AIM OF THE TASK:
Using the listing below, report each line holding the string "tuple".

TASK DATA:
++++++++++++++++++++
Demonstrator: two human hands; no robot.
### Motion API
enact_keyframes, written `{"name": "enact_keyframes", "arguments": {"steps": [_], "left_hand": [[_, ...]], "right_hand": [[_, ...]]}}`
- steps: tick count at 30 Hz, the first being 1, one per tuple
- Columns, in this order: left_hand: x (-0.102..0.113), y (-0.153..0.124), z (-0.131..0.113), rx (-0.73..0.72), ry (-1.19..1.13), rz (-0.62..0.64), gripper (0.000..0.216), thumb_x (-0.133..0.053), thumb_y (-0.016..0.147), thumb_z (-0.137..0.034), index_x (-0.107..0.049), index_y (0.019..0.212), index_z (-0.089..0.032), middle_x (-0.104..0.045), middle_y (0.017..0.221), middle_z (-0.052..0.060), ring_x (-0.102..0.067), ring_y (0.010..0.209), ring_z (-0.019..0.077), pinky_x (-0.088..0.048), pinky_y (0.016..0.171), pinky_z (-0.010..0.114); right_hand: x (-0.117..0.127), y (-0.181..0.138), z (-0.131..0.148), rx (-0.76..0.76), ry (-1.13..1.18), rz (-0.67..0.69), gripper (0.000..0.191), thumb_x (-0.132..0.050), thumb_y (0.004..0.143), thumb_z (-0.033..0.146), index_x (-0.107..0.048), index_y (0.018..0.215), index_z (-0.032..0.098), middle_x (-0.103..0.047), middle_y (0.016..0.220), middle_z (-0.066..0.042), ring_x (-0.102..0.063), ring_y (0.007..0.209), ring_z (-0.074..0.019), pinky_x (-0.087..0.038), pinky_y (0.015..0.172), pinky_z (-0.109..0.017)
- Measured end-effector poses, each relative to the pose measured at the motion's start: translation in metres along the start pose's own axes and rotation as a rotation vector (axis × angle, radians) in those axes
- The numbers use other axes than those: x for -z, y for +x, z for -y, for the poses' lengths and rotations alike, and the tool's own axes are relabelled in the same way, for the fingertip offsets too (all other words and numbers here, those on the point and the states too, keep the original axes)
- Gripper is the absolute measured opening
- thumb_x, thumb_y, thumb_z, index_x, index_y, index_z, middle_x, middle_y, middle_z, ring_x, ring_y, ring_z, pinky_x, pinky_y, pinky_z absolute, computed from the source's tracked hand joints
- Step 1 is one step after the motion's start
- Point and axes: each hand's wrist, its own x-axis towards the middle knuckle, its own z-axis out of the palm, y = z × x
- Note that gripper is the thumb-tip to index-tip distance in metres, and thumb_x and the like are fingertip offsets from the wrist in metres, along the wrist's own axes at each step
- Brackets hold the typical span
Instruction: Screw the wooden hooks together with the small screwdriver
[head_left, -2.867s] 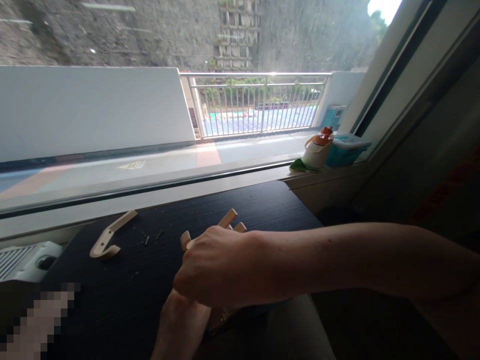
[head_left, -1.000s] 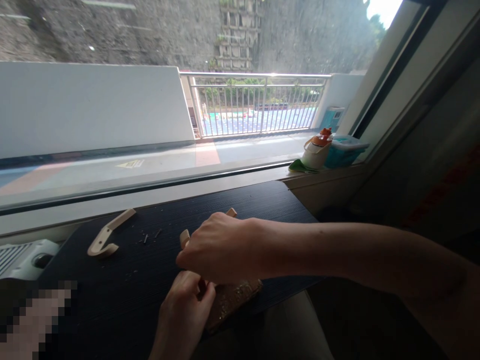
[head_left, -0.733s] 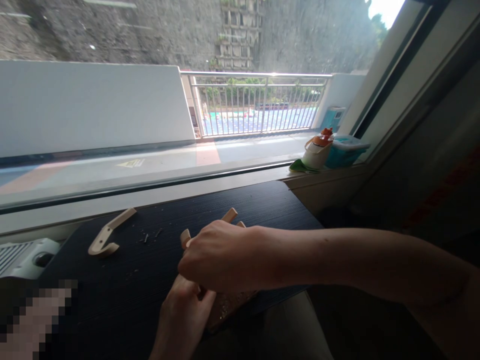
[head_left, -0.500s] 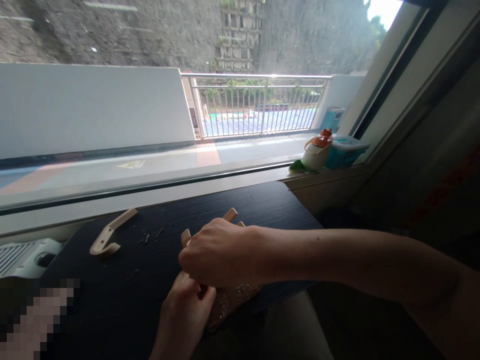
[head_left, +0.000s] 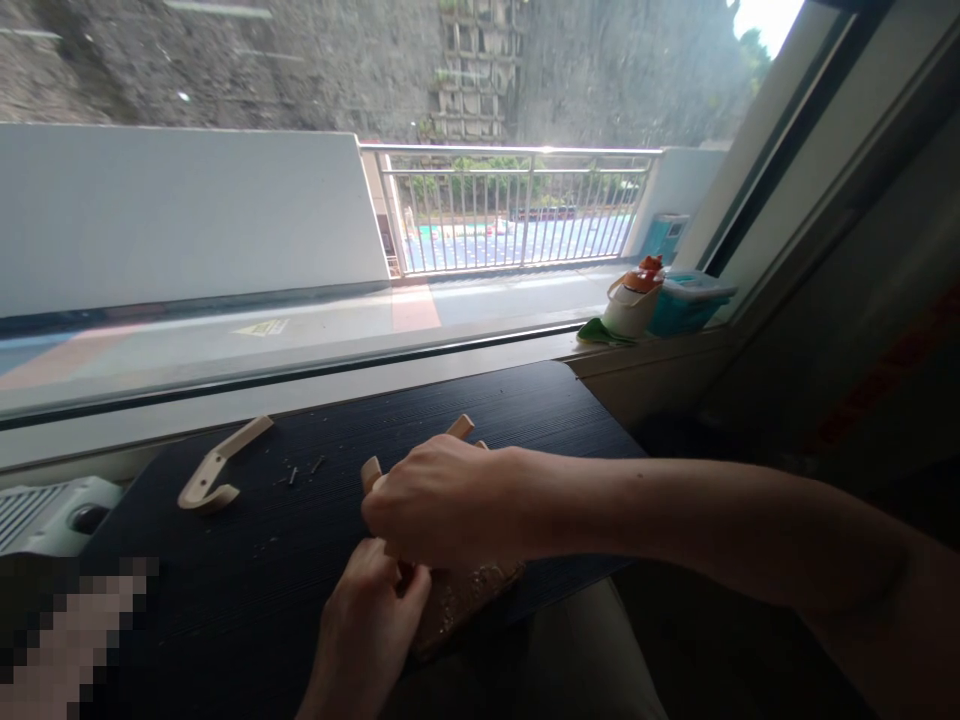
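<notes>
My right hand (head_left: 439, 505) is closed, knuckles up, over some pale wooden pieces. One curved wooden end (head_left: 370, 473) pokes out at its left, and a straight wooden end (head_left: 460, 428) shows beyond its knuckles. What its fingers grip is hidden beneath it. Just below, my left hand (head_left: 375, 600) has its fingers curled and thumb drawn in, close against the right hand; what it pinches cannot be made out. A brown, shiny-patterned slab (head_left: 469, 605) lies under both hands at the table's near edge. A J-shaped wooden hook (head_left: 210, 475) with two holes lies to the left.
Small screws (head_left: 293, 476) and crumbs lie on the dark table (head_left: 247, 580). A white bottle (head_left: 630, 308) with an orange top and a teal box (head_left: 690, 302) stand on the sill by the window. A white appliance (head_left: 60, 515) is at the left.
My right hand has shifted very slightly to the right and up over the wooden pieces. My left hand has barely moved.
</notes>
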Motion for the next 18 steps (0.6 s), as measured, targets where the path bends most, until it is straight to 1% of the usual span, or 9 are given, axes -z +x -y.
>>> {"name": "enact_keyframes", "arguments": {"steps": [2,4,5,8,10,12,14,16,18], "left_hand": [[0.009,-0.016,0.004,-0.012,0.008,0.058,0.013,-0.052,0.072,-0.031,-0.062,0.074,-0.022,-0.062,0.07,0.003,-0.062,0.064,0.0191,-0.046,0.056,0.029],[0.015,-0.02,0.005,-0.026,0.003,0.101,0.014,-0.048,0.075,-0.03,-0.06,0.074,-0.022,-0.062,0.072,0.003,-0.062,0.067,0.0183,-0.048,0.061,0.029],[0.017,-0.02,0.004,-0.025,-0.008,0.113,0.015,-0.046,0.076,-0.03,-0.059,0.077,-0.022,-0.062,0.075,0.003,-0.062,0.07,0.0184,-0.049,0.064,0.03],[0.018,-0.015,0.002,-0.011,-0.048,0.129,0.026,-0.046,0.076,-0.028,-0.058,0.098,-0.021,-0.063,0.086,0.004,-0.063,0.078,0.0193,-0.051,0.072,0.033],[0.02,-0.015,0.0,-0.041,-0.08,0.118,0.039,-0.048,0.076,-0.028,-0.053,0.113,-0.021,-0.063,0.094,0.005,-0.063,0.085,0.0202,-0.052,0.077,0.035],[0.025,-0.018,-0.001,-0.106,-0.104,0.073,0.045,-0.05,0.076,-0.028,-0.048,0.121,-0.023,-0.061,0.103,0.006,-0.061,0.095,0.0214,-0.051,0.084,0.038],[0.03,-0.023,-0.001,-0.161,-0.113,0.005,0.046,-0.051,0.078,-0.03,-0.046,0.124,-0.026,-0.057,0.114,0.006,-0.057,0.106,0.0226,-0.049,0.09,0.039],[0.034,-0.03,0.002,-0.165,-0.104,-0.084,0.046,-0.052,0.079,-0.034,-0.045,0.124,-0.027,-0.054,0.119,0.006,-0.055,0.11,0.0236,-0.048,0.092,0.041],[0.032,-0.04,0.009,-0.123,-0.094,-0.175,0.048,-0.054,0.078,-0.039,-0.044,0.123,-0.026,-0.055,0.117,0.006,-0.056,0.107,0.0241,-0.049,0.091,0.042]], "right_hand": [[0.004,-0.001,-0.005,-0.044,-0.034,0.004,0.018,-0.049,0.083,0.02,-0.064,0.077,0.013,-0.067,0.077,-0.008,-0.061,0.068,-0.0195,-0.04,0.055,-0.028],[0.006,-0.007,-0.011,-0.082,-0.02,-0.071,0.028,-0.042,0.087,0.033,-0.063,0.084,0.014,-0.066,0.077,-0.008,-0.06,0.066,-0.0188,-0.036,0.054,-0.027],[0.007,-0.013,-0.013,-0.078,0.004,-0.121,0.029,-0.042,0.087,0.036,-0.062,0.085,0.015,-0.065,0.074,-0.006,-0.058,0.064,-0.0173,-0.033,0.053,-0.026],[0.008,-0.036,-0.017,-0.12,0.103,-0.327,0.027,-0.044,0.087,0.039,-0.06,0.087,0.017,-0.061,0.067,-0.002,-0.052,0.058,-0.0118,-0.028,0.051,-0.024],[0.005,-0.053,-0.019,-0.168,0.171,-0.434,0.027,-0.046,0.087,0.04,-0.06,0.09,0.018,-0.059,0.066,0.0,-0.049,0.057,-0.0098,-0.029,0.053,-0.023],[-0.005,-0.068,-0.022,-0.243,0.254,-0.488,0.019,-0.05,0.085,0.035,-0.061,0.09,0.019,-0.059,0.067,0.002,-0.047,0.058,-0.008,-0.03,0.055,-0.022],[-0.021,-0.08,-0.027,-0.324,0.346,-0.547,0.015,-0.055,0.082,0.033,-0.061,0.088,0.02,-0.057,0.066,0.004,-0.046,0.057,-0.0073,-0.031,0.056,-0.021],[-0.041,-0.089,-0.033,-0.389,0.461,-0.612,0.017,-0.056,0.082,0.035,-0.061,0.088,0.02,-0.056,0.067,0.003,-0.046,0.058,-0.0076,-0.033,0.056,-0.021],[-0.062,-0.095,-0.04,-0.445,0.587,-0.678,0.023,-0.052,0.084,0.041,-0.06,0.088,0.02,-0.055,0.065,0.003,-0.045,0.057,-0.0084,-0.034,0.055,-0.022]]}}
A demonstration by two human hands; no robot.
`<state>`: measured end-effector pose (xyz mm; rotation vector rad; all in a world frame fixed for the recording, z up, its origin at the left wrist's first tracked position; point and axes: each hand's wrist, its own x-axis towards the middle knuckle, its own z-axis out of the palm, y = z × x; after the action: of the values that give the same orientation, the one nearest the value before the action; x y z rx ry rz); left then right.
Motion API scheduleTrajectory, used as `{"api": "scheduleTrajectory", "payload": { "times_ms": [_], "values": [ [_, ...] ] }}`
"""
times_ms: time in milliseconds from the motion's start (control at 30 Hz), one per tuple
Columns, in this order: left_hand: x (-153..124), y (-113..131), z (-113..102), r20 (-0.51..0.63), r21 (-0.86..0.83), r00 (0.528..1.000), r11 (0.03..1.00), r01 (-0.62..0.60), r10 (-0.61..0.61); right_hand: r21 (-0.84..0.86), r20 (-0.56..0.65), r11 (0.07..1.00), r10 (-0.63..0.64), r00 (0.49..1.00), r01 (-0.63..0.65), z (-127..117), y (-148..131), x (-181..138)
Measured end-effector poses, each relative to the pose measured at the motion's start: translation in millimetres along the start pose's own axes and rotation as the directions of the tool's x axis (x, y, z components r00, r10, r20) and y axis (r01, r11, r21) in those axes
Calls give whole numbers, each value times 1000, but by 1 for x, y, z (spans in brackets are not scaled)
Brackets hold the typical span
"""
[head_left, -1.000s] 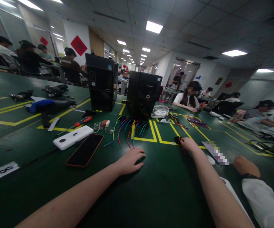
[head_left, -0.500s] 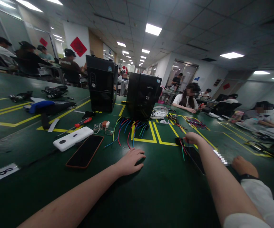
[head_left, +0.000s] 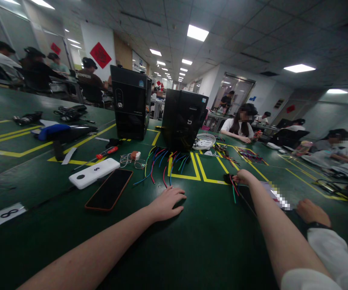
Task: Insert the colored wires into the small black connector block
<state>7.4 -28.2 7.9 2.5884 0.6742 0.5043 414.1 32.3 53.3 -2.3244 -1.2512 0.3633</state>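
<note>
My left hand [head_left: 167, 202] lies flat on the green table [head_left: 192, 249], palm down, fingers apart, holding nothing. My right hand [head_left: 244, 176] is further out and to the right, fingers closed on a small bundle of coloured wires [head_left: 232, 184] with a black end, lifted a little off the table. Beyond my left hand, several loose coloured wires [head_left: 162, 161] fan out in front of a black computer tower [head_left: 183, 120]. Nearer my left arm lie a black phone [head_left: 109, 195] and a white box [head_left: 94, 173].
A second black tower [head_left: 131, 103] stands left of the first. A red-handled screwdriver [head_left: 106, 152], glasses [head_left: 130, 160] and a white basket [head_left: 204, 141] lie around them. Another person's hand [head_left: 312, 212] rests at the right. Other people sit at the far tables.
My right hand has lifted the wire bundle off the table and kept hold of it. My left hand has stayed flat in place. The view has shifted slightly.
</note>
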Motion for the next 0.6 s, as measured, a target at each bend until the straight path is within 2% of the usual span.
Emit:
{"api": "scheduleTrajectory", "payload": {
  "times_ms": [100,200,367,600],
  "values": [
    [0,1,-1,-1,-1,1000,1000,2,-2,9,22,992,124,992,-124,-3,5,1],
    [0,1,-1,-1,-2,1000,1000,2,-2,13,16,985,171,985,-171,-5,11,-1],
    [0,1,-1,9,1,1000,1000,3,-3,52,-35,991,127,991,-125,2,18,-10],
    [0,2,-1,1,13,1000,1000,-3,3,73,-226,997,45,973,-30,-1,21,-21]
  ]
}}
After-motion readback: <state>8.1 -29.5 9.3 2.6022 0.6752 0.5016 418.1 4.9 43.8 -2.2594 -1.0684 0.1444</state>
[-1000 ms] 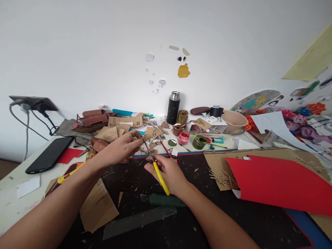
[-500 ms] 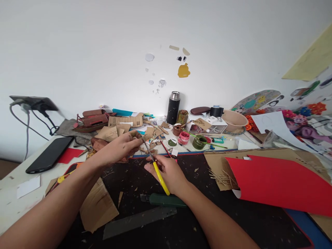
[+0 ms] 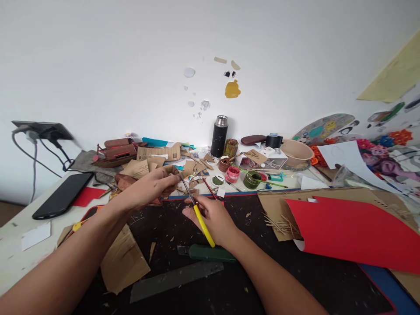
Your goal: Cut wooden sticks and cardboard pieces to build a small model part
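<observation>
Both hands meet over the dark mat on the tabletop [image 3: 19,258]. Closed around the yellow handles, the right hand [image 3: 213,218] grips a pair of scissors [image 3: 197,210], whose thin metal blades slant up and away toward the left hand. Pinched between the left hand's [image 3: 149,188] thumb and fingertips is a small cardboard piece [image 3: 171,170], held right at the blade tips; whether the blades bite into it cannot be told.

Just nearer than the right hand, a green-handled utility knife [image 3: 206,253] lies flat on the mat, and nearer still a dark metal ruler [image 3: 175,281] lies at a slant. Under the left forearm sits a folded cardboard sheet [image 3: 124,262], with a yellow-handled tool [image 3: 77,226] poking out beyond it. Well to the left of the left hand, a black phone [image 3: 62,197] rests near the tabletop's edge.

To the right of the right hand lies a big red paper sheet [image 3: 351,232] over brown cardboard, with a bundle of thin wooden sticks [image 3: 278,224] between it and the hand. Beyond both hands stand paint pots [image 3: 232,174], a black flask [image 3: 219,136], a beige bowl [image 3: 297,152] and a heap of cardboard scraps [image 3: 154,159] against the white wall.
</observation>
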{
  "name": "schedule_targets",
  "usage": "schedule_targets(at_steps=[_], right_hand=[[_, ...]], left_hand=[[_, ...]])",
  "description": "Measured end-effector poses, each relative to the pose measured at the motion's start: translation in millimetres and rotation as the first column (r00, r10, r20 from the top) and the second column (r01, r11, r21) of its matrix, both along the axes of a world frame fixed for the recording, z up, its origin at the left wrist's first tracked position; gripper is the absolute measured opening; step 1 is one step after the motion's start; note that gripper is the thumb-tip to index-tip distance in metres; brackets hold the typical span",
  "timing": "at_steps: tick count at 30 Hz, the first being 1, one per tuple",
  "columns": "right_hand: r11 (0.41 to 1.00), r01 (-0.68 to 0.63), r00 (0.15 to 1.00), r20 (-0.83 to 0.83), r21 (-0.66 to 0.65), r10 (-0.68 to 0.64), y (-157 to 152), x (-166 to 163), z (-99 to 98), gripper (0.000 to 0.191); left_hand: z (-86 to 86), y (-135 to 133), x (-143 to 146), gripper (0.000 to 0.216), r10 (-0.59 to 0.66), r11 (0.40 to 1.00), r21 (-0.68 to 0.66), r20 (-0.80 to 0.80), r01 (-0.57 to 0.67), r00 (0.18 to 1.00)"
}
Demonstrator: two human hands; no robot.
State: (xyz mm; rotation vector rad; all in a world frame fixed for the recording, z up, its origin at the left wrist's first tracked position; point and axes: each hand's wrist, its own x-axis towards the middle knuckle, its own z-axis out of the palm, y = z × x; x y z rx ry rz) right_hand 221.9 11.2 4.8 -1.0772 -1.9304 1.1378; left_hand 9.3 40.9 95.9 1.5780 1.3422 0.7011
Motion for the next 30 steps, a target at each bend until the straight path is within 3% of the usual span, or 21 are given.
schedule_targets(at_steps=[9, 21, 27, 30], right_hand=[[1.0, 0.0, 1.0, 0.011, -0.002, 0.0, -0.1, -0.9, -0.3, 0.038], [0.997, 0.072, 0.993, 0.098, -0.012, -0.07, -0.5, -5.8, 2.3, 0.021], [0.993, 0.119, 0.985, 0.128, -0.014, -0.116, 1.7, -7.3, -3.5, 0.014], [0.992, 0.123, 0.981, 0.154, -0.012, -0.12, 1.1, -7.1, -1.9, 0.012]], left_hand=[[3.4, 1.2, 3.2, 0.052, -0.051, 0.999, 0.003, -0.102, 0.052, 0.993], [-10.9, 6.3, 0.5, 0.046, -0.023, 1.0, -0.008, -0.024, 0.023, 0.999], [-19.0, 12.1, -5.3, 0.047, -0.034, 0.989, 0.136, -0.224, 0.066, 0.974], [-17.3, 10.2, -5.6, 0.047, -0.051, 0.987, 0.133, -0.253, 0.087, 0.966]])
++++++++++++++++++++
SOLUTION FOR THIS TASK:
- steps: tick count at 30 Hz, the first being 1, one per tuple
times_ms: time in milliseconds from the motion's start (control at 30 Hz), one per tuple
  "timing": "at_steps: tick count at 30 Hz, the first being 1, one per tuple",

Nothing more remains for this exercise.